Op de barricades en in de kerkbank
Martin doet veel vanuit zijn voeling met de streek en het verleden. Geregeld is hij te zien in zijn mijnwerkerspak, ofwel pungel. Of dat nou bij de demonstratie tegen het vertrek van DSM is of tijdens het bezoek van Koning Willem-Alexander. Zo is hij ook trouw bezoeker van de koempelmissen in de Petrus en Pauluskerk in Schaesberg. “Elke maand is er een koempelmis, dat is een herdenking voor alle verongelukte mijnwerkers. Mijn peetoom is doodgebleven in Joegoslavië door een auto ongeluk toen hij daar mijnwerkers ging werven voor de staatsmijnen en mijn eigen vader begon aan een lang ziektebed door stoflongen toen ik twaalf was. Voor de herdenkingsmis trek ik dan mijn pungel aan en zo eer ik deze mensen.”

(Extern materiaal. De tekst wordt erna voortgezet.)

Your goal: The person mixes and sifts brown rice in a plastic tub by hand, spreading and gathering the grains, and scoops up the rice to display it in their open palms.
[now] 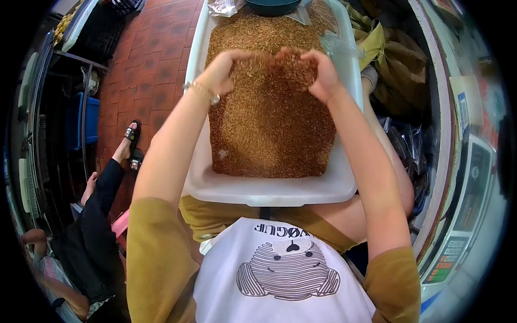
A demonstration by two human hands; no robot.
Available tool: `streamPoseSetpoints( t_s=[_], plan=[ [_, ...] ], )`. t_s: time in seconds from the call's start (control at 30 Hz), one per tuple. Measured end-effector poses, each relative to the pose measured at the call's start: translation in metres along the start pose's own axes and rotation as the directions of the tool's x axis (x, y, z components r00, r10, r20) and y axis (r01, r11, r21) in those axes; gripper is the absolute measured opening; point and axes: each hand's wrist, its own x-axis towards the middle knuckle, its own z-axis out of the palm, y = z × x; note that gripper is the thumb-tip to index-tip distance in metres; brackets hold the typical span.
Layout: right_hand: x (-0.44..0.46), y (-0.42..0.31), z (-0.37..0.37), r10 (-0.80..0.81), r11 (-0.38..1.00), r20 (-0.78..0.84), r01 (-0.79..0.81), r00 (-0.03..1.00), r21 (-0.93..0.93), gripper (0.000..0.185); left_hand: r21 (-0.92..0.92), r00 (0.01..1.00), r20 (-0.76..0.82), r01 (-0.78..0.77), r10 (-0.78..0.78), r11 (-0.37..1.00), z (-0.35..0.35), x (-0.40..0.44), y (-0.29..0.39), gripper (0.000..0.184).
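A deep white plastic tub holds a thick layer of small, dry, reddish-brown bits, too fine for me to tell their kind. My left hand, with a bracelet at its wrist, is cupped over the far half of the heap. Opposite it, my right hand curves inward, thumb up. Both hold a loose mass of the bits between them, blurred by motion. The bits hide most of the fingers.
A dark green bowl and clear plastic bags lie at the tub's far end. On the right are a brown sack and a scale. Another person's sandalled foot rests on the red tiles at left.
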Motion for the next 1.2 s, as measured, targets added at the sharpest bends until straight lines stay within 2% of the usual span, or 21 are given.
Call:
streamPoseSetpoints(
  t_s=[0.03, 0.13, 0.23, 0.27, 0.33, 0.37, 0.47, 0.57, 0.6, 0.67, 0.77, 0.83, 0.87, 0.9, 0.93, 0.97, 1.03, 1.1, 1.2],
  plan=[
    [0.009, -0.007, 0.002, -0.059, 0.998, -0.056, 0.058, 0.997, -0.02, 0.037, 0.004, 0.997, -0.058, -0.053, 0.054, 0.999, 0.004, 0.004, 0.011, 0.03],
    [0.024, -0.025, 0.022, -0.318, 0.922, -0.042, 0.299, 0.947, -0.245, 0.035, 0.264, 0.955, -0.167, -0.198, 0.246, 0.944, 0.005, 0.018, 0.029, 0.031],
    [0.028, -0.036, 0.031, -0.48, 0.659, 0.001, 0.361, 0.877, -0.66, 0.03, 0.335, 0.964, 0.121, -0.264, 0.237, 0.904, 0.008, 0.02, 0.043, 0.037],
    [0.026, -0.037, 0.032, -0.443, 0.564, -0.011, 0.269, 0.896, -0.78, 0.03, 0.537, 0.93, 0.15, -0.362, 0.336, 0.762, 0.006, 0.022, 0.041, 0.037],
    [0.016, -0.043, 0.046, -0.373, 0.32, -0.053, 0.075, 0.926, -0.945, 0.03, 0.825, 0.833, 0.274, -0.461, 0.481, 0.328, 0.008, 0.017, 0.038, 0.039],
    [-0.004, -0.042, 0.055, -0.451, 0.071, -0.064, -0.035, 0.89, -0.997, 0.02, 0.939, 0.864, 0.19, -0.298, 0.466, 0.169, 0.013, 0.009, 0.034, 0.037],
    [-0.04, -0.021, 0.048, -0.618, -0.403, 0.273, 0.001, 0.737, -0.915, 0.017, 0.967, 0.835, 0.251, -0.189, 0.489, -0.173, 0.019, -0.02, 0.002, 0.028],
    [-0.055, 0.018, 0.017, -0.527, -0.236, 0.103, -0.028, 0.844, -0.971, 0.016, 0.924, 0.858, 0.292, -0.139, 0.423, -0.357, 0.021, -0.065, -0.042, 0.019],
    [-0.07, 0.028, 0.018, -0.565, -0.24, 0.106, -0.04, 0.818, -0.97, 0.015, 0.904, 0.862, 0.31, -0.137, 0.4, -0.406, 0.018, -0.078, -0.06, 0.017],
    [-0.108, 0.051, 0.024, -0.637, -0.244, 0.11, -0.064, 0.763, -0.968, 0.015, 0.898, 0.916, 0.277, -0.139, 0.289, -0.417, 0.009, -0.099, -0.096, 0.024],
    [-0.146, 0.061, 0.043, -0.586, 0.085, -0.086, -0.044, 0.806, -0.995, 0.018, 0.973, 0.996, 0.069, -0.056, 0.053, -0.223, 0.003, -0.119, -0.129, 0.031],
    [-0.173, 0.045, 0.064, -0.479, 0.342, -0.077, 0.105, 0.875, -0.934, 0.02, 0.998, 0.997, 0.025, -0.02, 0.078, -0.066, 0.0, -0.117, -0.142, 0.035],
    [-0.191, 0.028, 0.085, -0.399, 0.548, -0.084, 0.164, 0.913, -0.821, 0.016, 1.0, 0.996, -0.001, 0.0, 0.091, 0.006, -0.003, -0.115, -0.146, 0.038],
    [-0.207, 0.012, 0.099, -0.323, 0.731, -0.044, 0.22, 0.945, -0.646, 0.015, 1.0, 0.998, -0.023, 0.024, 0.066, -0.002, -0.006, -0.111, -0.15, 0.037],
    [-0.227, -0.004, 0.12, -0.223, 0.904, -0.058, 0.184, 0.973, -0.385, 0.015, 0.999, 0.998, -0.052, 0.052, 0.041, -0.014, -0.01, -0.108, -0.153, 0.037],
    [-0.233, -0.016, 0.125, -0.259, 0.91, 0.125, 0.285, 0.958, -0.302, 0.009, 0.996, 0.997, -0.081, 0.082, 0.018, -0.026, -0.012, -0.106, -0.152, 0.038],
    [-0.244, -0.038, 0.135, -0.303, 0.927, 0.477, 0.372, 0.825, -0.054, 0.02, 0.996, 0.992, -0.085, 0.083, 0.097, 0.018, -0.011, -0.106, -0.148, 0.038],
    [-0.259, -0.038, 0.158, -0.348, 0.936, 0.456, 0.33, 0.819, 0.12, 0.019, 0.997, 0.987, -0.071, 0.065, 0.146, 0.048, -0.011, -0.103, -0.146, 0.038],
    [-0.267, -0.032, 0.167, -0.333, 0.943, 0.476, 0.288, 0.814, 0.167, 0.019, 0.997, 0.993, -0.061, 0.056, 0.101, 0.051, -0.019, -0.104, -0.15, 0.038]
  ],
)
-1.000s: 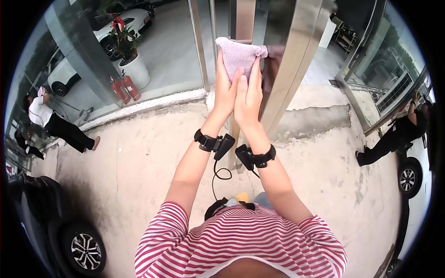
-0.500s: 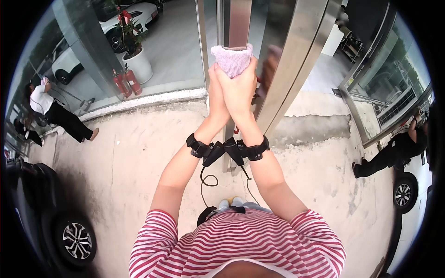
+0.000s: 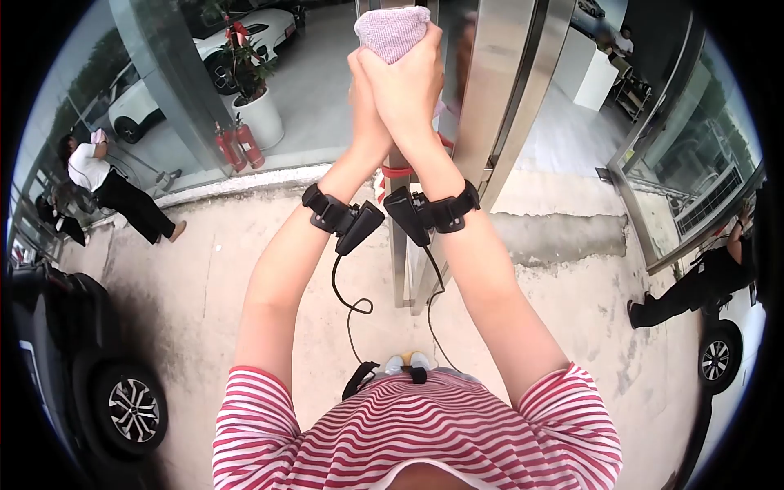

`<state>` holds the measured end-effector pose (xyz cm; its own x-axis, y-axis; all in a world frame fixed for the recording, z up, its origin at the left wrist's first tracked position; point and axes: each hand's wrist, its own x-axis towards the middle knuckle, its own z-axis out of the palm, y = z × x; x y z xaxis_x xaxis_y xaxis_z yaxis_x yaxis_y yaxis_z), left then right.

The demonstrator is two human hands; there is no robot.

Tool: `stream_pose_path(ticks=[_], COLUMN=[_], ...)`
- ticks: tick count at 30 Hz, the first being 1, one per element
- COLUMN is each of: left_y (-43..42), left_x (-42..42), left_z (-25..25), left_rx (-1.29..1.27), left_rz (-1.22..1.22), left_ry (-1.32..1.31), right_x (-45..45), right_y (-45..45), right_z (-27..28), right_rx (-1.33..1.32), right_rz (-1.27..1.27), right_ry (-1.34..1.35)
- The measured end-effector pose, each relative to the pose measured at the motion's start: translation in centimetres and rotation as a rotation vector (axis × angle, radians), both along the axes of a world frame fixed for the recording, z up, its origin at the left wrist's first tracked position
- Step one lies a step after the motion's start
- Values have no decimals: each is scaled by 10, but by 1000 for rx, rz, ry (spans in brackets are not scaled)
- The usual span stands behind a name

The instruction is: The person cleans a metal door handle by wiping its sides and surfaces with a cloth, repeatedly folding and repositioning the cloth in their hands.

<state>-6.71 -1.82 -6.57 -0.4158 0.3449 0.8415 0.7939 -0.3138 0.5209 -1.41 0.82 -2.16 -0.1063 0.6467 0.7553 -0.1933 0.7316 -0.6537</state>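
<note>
A lilac cloth [image 3: 394, 33] is bunched over the far end of my hands, against a metal upright of the glass door. My right hand [image 3: 410, 86] is wrapped around the near part of the cloth, its fingers closed. Pressed up beside it, my left hand [image 3: 367, 102] is closed on the same cloth, partly covered by the right. Behind my wrists a red band [image 3: 398, 172] shows on the upright. Black straps with small cabled devices circle both wrists.
Right of my hands stands a wide metal door frame [image 3: 490, 90]. Fire extinguishers [image 3: 249, 145] and a potted plant [image 3: 260, 118] are behind glass. One person [image 3: 122, 192] works at left, another [image 3: 694, 282] at right. A black car [image 3: 73, 351] is parked lower left.
Both hands have moved farther up and slightly left along the upright, carrying the cloth with them. The red band below them shows more now.
</note>
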Motion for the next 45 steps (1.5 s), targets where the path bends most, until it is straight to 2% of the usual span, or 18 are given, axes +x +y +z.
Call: stream_pose_path(ticks=[2,8,10,14,16,17,18,25,30,32,33,37,38,42,44,45], left_y=[-7,-5,-11,-19,-24,-30,-33,-32,-18,-12,-15,-11,-6,-9,-5,-3], left_x=[1,10,17,29,36,38,38,34,32,26,23,15,16,15,7,-1], left_z=[1,-16,-35,-83,-86,-77,-78,-85,-55,-14,14,99,110,122,120,118], left_rx=[-31,110,113,-38,-121,-179,-183,-112,39,57,15,14,7,12,14,18], left_rz=[9,126,135,41,-27,-157,-158,-12,188,173,36,-25,76,-41,-98,-114], left_ry=[15,84,52,-138,-225,-273,-261,-166,-24,-34,-133,-142,-94,-232,-226,-206], right_x=[1,6,8,6,20,24,23,16,15,9,12,6,5,-2,-16,-23], right_y=[-3,-4,-6,-7,-13,-12,-10,-10,-6,0,-3,10,13,36,50,50], right_z=[-1,-14,-37,-104,-122,-121,-114,-106,-58,-13,16,100,116,131,128,124], right_rx=[-7,-19,-61,-148,-198,-192,-179,-188,-87,-2,-25,29,44,-57,-131,-103], right_rz=[3,56,60,94,109,124,142,125,88,89,90,59,45,214,277,225], right_ry=[14,4,-49,-66,-108,-118,-115,-147,-143,-48,-72,-49,-76,-172,-147,-72])
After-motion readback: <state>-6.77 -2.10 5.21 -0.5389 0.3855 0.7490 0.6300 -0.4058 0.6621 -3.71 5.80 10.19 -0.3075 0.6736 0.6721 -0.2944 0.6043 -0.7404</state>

De toekomst is voor Martin de jeugd. “Ik wil graag naar de scholen, gastlessen geven. Het maakt niet uit waar je vandaan komt, iedereen die hier is, is een Heerlenaar, een Limburger. Ook als je ouders uit Turkije of Marokko komen. Mijn idee is om die kinderen te vragen waarom ze hier geboren zijn. Veel van hun opa’s zijn hier naartoe gekomen om te werken in de mijnen. Daar werd hard gewerkt en ze mogen trots zijn op hun (groot)ouders en op de regio. Zo hoop je de jongeren wat meer identiteit mee te geven, zodat ze door die trots ook beter voor hun eigen omgeving gaan zorgen.”
Altijd doorzetten
Martins eeuwige drijfveer is onrecht. “Ik ‘ken’ niet tegen oneerlijkheid: dat iets wat je verdiend hebt, van je afgenomen wordt. Zeker als dat niet nodig is. Dat heeft me altijd bezig gehouden, door tijden van sociale vernieuwing, bestuurlijke vernieuwing. Ik blijf altijd mijn mond opentrekken en altijd doorzetten, een erfenis van mijn ouders, denk ik.” 82 jaar, maar nog zeker niet klaar.